BLOG: Healthy Habits to Keep Your Heart Strong


As busy professionals, keeping up our health can be tricky. Long hours, stress, and lack of physical activity can take a toll on our bodies, especially our hearts. As the number one killer of men and women in the United States, heart disease accounts for one death every 60 seconds. Despite the staggering statistics, there are plenty of strategies you can add to your everyday work routine to counter common risk factors like poor diet, stress, and lack of exercise.

Poor Diet

Busy days at the office can cause us to err on the side of convenience over nutrition.
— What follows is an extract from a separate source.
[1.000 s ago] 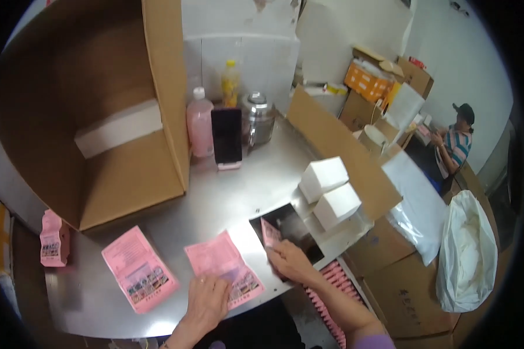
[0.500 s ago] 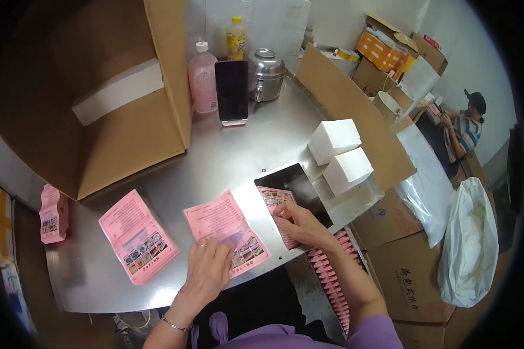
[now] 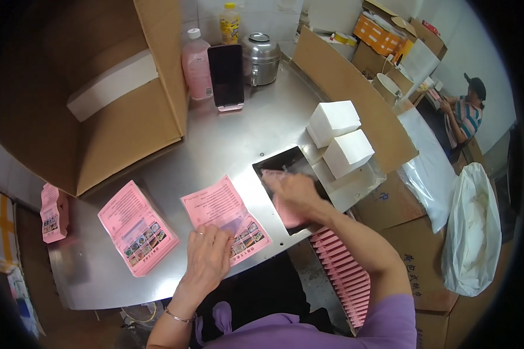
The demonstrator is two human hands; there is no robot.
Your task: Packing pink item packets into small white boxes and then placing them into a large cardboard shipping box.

Making sure your workday diet is full of foods high in heart healthy fats and low in sodium will ensure your bad cholesterol and blood pressure levels stay low. These recipes are easy to prepare, delicious, and nutritious:


Long days at the office and the stresses of everyday life can raise your blood pressure and increase your risk of stroke and other dangerous health problems. Prioritizing your mental health and finding time to relax and unwind will help reduce those risks and keep your heart strong. Try these techniques to keep your stress levels low amid tight deadlines, angry bosses, and meetings:

  • Take a deep breath: Taking a few minutes to focus on your breathing can reduce anxiety and help lower your blood pressure. Sit up straight, close your eyes, and inhale slowly through your nose and exhale through your mouth. With a few repetitions, you’ll be calmer and ready to focus on the tasks at hand.
  • Don’t take things too seriously: Finding the humor in tense situations and having a good laugh lowers the stress hormone cortisol and increases mood-boosting endorphins. Believe it or not, laughter even has the ability to improve blood flow and lower blood pressure.
  • Reach out for help: A strong support system is crucial to alleviating stress. Talking through problems with someone can help lighten your burden and feel less overwhelmed. This, in turn, will keep you calm and focused on the day.
  • Create a positive work playlist: Music provides a welcome mental distraction in stressful situations. The right playlist can ease muscle tension and reduce stress while you work.

Lack of Exercise

During a chaotic work day, hours can go by without the opportunity to walk around. Lack of daily physical activity can compound to a sedentary lifestyle, which weakens the heart. Fortunately, there are small changes you can make to keep moving. Swapping the elevator for the stairs or taking a stroll during lunch can do the trick. There are also a variety of simple and discreet exercises you can do at your desk to break up hours of inactivity. Examples include:

  • Tricep desk dips
  • Seated leg lifts
  • Sitting spinal stretch
  • Desk/wall push-ups

As American Heart Month wraps up, keep these tips in mind to maintain your heart health year-round.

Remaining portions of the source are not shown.